Ce qu’on a moins aimé…
Le public. Malgré les grands espaces du bâtiment pensé par Frank Gehry, le public est nombreux et s’embrouille devant les œuvres. En une bonne heure et demie de visite, on a assisté à trois bagarres de CSP+… Puisque c’est un public d’initié·e·s qui se presse devant les œuvres de Rothko – sans doute, encore une fois, à cause de leur apparente inaccessibilité (qu’on espère avoir démystifiée) et du tarif plein de l’entrée à 16 euros. Sachez tout de même que des tarifs réduits existent (10 euros pour les moins de 26 ans, les étudiant·e·s éuropéen·ne·s et les enseignant·e·s ; 5 euros pour les moins de 18 ans, les artistes et les demandeur·se·s d’emploi ; gratuit pour les moins de 3 ans, les personnes en situation de handicap, les étudiant·e·s et enseignant·e·s en art, etc.).
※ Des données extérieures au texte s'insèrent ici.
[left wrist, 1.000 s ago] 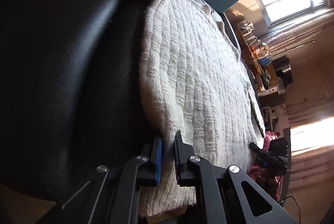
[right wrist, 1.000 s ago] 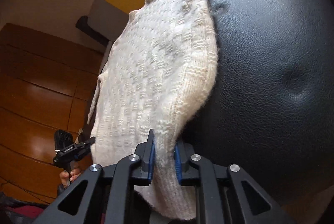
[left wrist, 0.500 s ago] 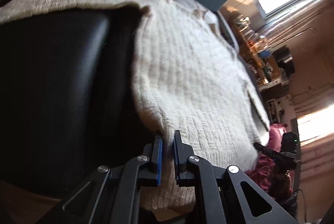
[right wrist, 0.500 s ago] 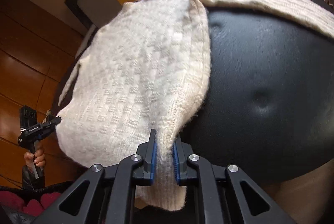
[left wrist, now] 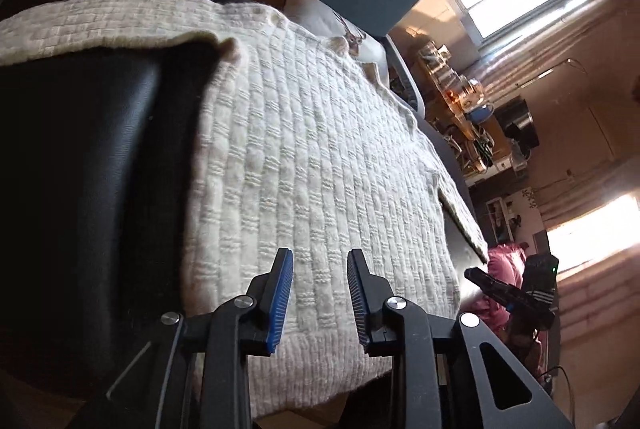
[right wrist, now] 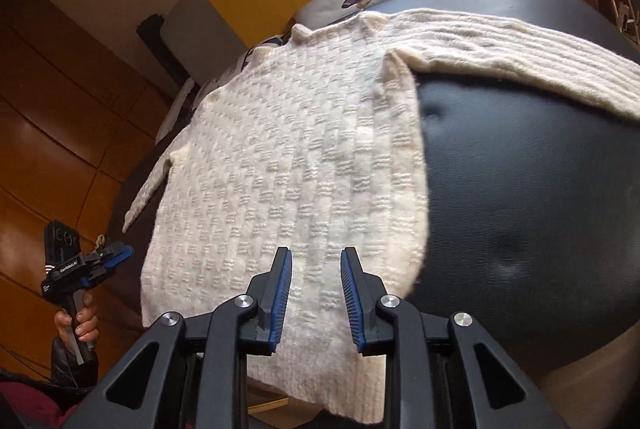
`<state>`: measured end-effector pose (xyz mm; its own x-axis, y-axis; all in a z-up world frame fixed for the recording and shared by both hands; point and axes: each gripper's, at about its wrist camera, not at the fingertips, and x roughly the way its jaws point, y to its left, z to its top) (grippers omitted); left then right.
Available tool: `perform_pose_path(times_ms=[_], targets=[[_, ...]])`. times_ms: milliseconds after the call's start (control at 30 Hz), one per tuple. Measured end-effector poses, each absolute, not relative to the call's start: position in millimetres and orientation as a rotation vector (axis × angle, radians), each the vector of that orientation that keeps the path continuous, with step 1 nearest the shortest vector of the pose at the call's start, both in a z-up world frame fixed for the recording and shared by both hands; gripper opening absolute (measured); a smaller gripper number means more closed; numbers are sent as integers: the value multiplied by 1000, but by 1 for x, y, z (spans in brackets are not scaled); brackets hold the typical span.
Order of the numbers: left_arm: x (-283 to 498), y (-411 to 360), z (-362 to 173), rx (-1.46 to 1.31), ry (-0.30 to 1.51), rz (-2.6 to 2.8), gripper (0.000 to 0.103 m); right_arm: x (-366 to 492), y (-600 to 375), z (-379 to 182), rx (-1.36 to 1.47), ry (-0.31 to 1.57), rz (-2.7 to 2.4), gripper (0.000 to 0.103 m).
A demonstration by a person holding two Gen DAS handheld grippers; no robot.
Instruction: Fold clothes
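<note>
With both the left gripper (left wrist: pixel 319 296) and right gripper (right wrist: pixel 315 295) gaping over the cream sweater (left wrist: pixel 320 165) spread mid-frame, pinch the hem corners evenly, probably before folding upward.

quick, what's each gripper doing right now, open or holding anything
Left gripper: open, holding nothing, over the cream sweater.
Right gripper: open, holding nothing, over the same sweater.

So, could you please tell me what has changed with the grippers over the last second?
Both let go: the left gripper and right gripper, each shut on the sweater's hem earlier, now stand open with the knit lying flat. The sweater stays spread on the black seat, sleeves out.
</note>
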<state>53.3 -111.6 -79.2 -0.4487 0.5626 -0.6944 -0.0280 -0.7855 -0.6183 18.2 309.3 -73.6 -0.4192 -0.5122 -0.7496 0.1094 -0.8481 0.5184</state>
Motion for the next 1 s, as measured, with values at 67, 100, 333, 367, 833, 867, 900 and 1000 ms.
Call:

Mark Rothko, Autoportrait, 1936. (© Kate Rothko Prizel, 1998/Christopher Rothko/Adagp, Paris, 2023)
Pour aller plus loin…
- Le documentaire Mark Rothko, la peinture à vif sur Arte : 52 minutes pour se plonger dans l’art et la vie du peintre né Markuss Rotkovičs à Dvinsk, dans l’actuelle Lettonie, et mort en 1970 à New York. On y apprend notamment sa fascination pour les grands maîtres, à l’exemple de Giotto, qui lui permet de prendre “conscience de l’importance du toucher, de la sensation et de la lumière colorée”, et de Raphaël et sa façon de construire “l’espace avec la couleur”.
- La Rothko Chapel. Si vous ne passez pas à Houston, vous ne pourrez pas la visiter, mais vous pouvez tout de même vous intéresser à cette chapelle ouverte à toutes les religions. De forme octogonale, baigné d’un puits de lumière, le lieu est orné de quatorze toiles monochromes grand format qui invitent à la méditation.
- Le site MarkRothko.com, très complet mais en anglais !
L’exposition “Rothko” est à voir jusqu’au 2 avril 2024, à la Fondation Louis Vuitton, à Paris.